FinTech, attention à l'illusion de la néo-banque !

Publié le 06 janvier 2018 par Patriceb @cestpasmonidee
Depuis quelques mois, une nouvelle frénésie s'est emparée d'une multitude de startups de la FinTech : l'ambition de se transformer en néo-banque. Repérée au Royaume-Uni dans un article des Échos, la tendance se développe maintenant aussi en France. Bonne nouvelle… mais attention aux fuites en avant insuffisamment préparées !
Du fait de leur maturité particulièrement avancée, les jeunes pousses britanniques ont souvent été les premières à déclencher le mouvement : entre les acteurs des paiements (qui restent les candidats les plus fréquents), tels que Revolut, et ceux qui interviennent dans d'autres secteurs, de la gestion de finance personnelle (Chip) au crédit entre particuliers (Zopa), nombreux sont ceux qui veulent acquérir une licence bancaire afin, officiellement, d'affirmer leur indépendance et étendre leur périmètre d'activité.
Et dans l'hexagone ? La tentation existe également. Elle a, par exemple, (plus ou moins) causé la perte de la toulousaine Morning, alors qu'elle voulait évoluer, comme tellement de ses consœurs, des transferts d'argent entre amis vers un véritable compte bancaire.

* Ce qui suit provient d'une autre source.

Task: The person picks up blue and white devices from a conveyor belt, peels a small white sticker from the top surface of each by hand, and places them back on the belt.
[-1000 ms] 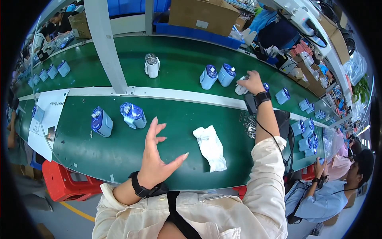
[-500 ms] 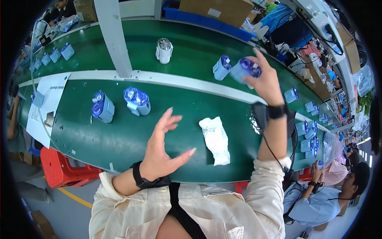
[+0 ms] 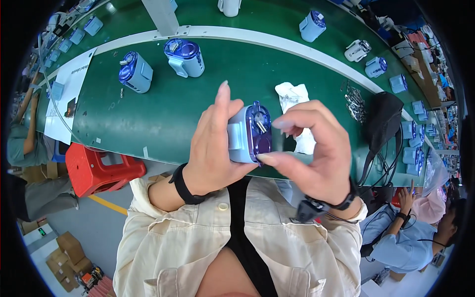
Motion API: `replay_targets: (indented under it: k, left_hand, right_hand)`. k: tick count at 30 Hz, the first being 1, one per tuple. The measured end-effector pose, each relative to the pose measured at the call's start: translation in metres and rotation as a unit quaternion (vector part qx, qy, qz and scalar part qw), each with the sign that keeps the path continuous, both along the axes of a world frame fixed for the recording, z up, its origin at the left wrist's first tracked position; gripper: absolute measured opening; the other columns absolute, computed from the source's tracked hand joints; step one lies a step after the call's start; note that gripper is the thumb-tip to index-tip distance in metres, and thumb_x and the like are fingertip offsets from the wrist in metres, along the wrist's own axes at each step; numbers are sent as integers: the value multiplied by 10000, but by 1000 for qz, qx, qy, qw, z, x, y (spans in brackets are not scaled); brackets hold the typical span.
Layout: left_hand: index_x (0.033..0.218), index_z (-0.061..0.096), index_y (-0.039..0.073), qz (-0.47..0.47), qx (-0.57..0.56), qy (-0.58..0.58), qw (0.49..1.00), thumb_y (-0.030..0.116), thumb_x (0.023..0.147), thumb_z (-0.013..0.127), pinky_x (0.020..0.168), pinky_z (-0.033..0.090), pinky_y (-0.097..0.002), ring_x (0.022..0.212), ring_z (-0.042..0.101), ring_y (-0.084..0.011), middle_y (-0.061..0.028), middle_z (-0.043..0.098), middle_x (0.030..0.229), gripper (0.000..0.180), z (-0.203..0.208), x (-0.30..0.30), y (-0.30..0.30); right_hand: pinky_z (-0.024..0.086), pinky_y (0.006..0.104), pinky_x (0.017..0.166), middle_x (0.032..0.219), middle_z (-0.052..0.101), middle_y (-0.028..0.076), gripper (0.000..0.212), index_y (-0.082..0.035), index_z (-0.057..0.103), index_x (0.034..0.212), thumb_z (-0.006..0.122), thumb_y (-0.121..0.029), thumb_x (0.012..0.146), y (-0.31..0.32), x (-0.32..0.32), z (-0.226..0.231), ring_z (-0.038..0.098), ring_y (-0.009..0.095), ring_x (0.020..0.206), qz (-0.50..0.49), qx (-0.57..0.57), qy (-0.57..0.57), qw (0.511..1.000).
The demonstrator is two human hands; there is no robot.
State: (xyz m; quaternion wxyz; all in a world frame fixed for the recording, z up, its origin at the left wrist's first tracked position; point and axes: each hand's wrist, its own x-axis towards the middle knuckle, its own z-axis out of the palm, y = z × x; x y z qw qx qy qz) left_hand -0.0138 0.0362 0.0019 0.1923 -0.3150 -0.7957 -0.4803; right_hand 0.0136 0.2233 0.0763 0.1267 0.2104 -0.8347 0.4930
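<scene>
I hold a small light-blue plastic device (image 3: 249,132) with a darker purple-blue top close in front of my chest, its top face turned toward me. My left hand (image 3: 213,148) cups its back and side. My right hand (image 3: 312,148) pinches its top edge with thumb and forefinger. Behind my hands a crumpled white cloth (image 3: 297,106) lies on the green conveyor belt (image 3: 148,119).
Two more blue devices (image 3: 134,72) (image 3: 184,57) stand on the belt at the left, others (image 3: 312,25) further back and along the right edge. A black pouch (image 3: 383,121) with cables lies right. A red stool (image 3: 96,168) stands below the belt. A seated person (image 3: 410,237) is at lower right.
My right hand brought a blue device from the far belt down to my chest, and my left hand closed around it. The view has tilted down and nearer.
</scene>
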Motion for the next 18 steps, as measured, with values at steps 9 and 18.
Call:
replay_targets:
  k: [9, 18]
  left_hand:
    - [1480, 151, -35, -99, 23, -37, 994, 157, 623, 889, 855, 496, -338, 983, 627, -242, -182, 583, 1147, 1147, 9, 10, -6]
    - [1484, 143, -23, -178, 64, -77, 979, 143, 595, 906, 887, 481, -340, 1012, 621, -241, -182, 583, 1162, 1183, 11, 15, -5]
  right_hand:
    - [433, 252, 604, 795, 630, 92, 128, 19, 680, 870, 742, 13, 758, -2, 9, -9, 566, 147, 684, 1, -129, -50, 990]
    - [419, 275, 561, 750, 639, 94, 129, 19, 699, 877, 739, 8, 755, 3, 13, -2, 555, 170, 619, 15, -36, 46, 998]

Parmi les initiatives plus récentes, Pumpkin suit [PDF] aujourd'hui un parcours similaire, dans le giron du Crédit Mutuel Arkéa depuis son rachat au cours de l'été 2017. Et bien d'autres entrepreneurs de la FinTech voient là un moyen d'accélérer leur expansion.
Alors que notre pays continue à singulièrement manquer de néo-banques indépendantes (et sérieuses) susceptibles d'aiguillonner nos grandes institutions financières qui, à défaut, s'endorment sur leurs lauriers, la perspective de voir émerger une génération de nouveaux entrants issus d'univers différents est plutôt réjouissante. Malheureusement, je crains que certains d'entre eux ne se lancent dans l'aventure pour de mauvaises raisons et sans bien mesurer l'ampleur du défi qu'ils cherchent à relever.
Ainsi, pour beaucoup d'entreprises de la FinTech, notamment dans le domaine des paiements, c'est la réalité de la difficulté à bâtir un modèle économique profitable qui les conduit à explorer d'autres options. L'acquisition d'une licence bancaire paraît alors être une solution idéale, permettant de multiplier les sources de revenus, grâce à la collecte des dépôts et la distribution de crédits. Le défaut de ce raisonnement est qu'il revient à créer un établissement traditionnel, avec ses limites intrinsèques.
Or la principale de celles-ci est justement son approche de la rentabilité, par effet d'échelle : une banque généraliste n'est lucrative que si elle possède un portefeuille de clientèle suffisant pour amortir ses coûts. La capacité des startups technologiques à mieux maîtriser leurs dépenses peut aider à en abaisser le seuil, mais le principe fondamental subsiste. En revanche, elles sont handicapées par leur difficulté à conquérir la confiance de nouveaux utilisateurs, qui freine leur capacité à atteindre l'équilibre.
Les jeunes pousses issues d'un autre métier comptent souvent sur leur base de clients existante pour prendre pied prestement, sans toujours correctement évaluer les réticences qu'il peut y avoir de passer d'un outil de paiement entre amis (par exemple) à un compte bancaire complet. Comme, par ailleurs, la poursuite d'une licence bancaire est une proposition extrêmement onéreuse (ne serait-ce qu'en infrastructures – au sens large – de conformité), le rêve d'une rentabilité à court terme peut devenir une illusion.
Mon objectif n'est pas de décourager les bonnes volontés. Au contraire, j'aimerais qu'un maximum de tentatives aboutissent à un écosystème florissant de néo-banque européennes ! Mais, pour cela, il peut être dangereux de ne pas prendre conscience assez tôt des enjeux d'une telle proposition : la création d'un modèle viable demandera beaucoup de temps (10 ans ?), le temps de gagner la confiance des clients, et beaucoup d'investissements sur cette période (100 millions ?), qu'il vaut mieux anticiper.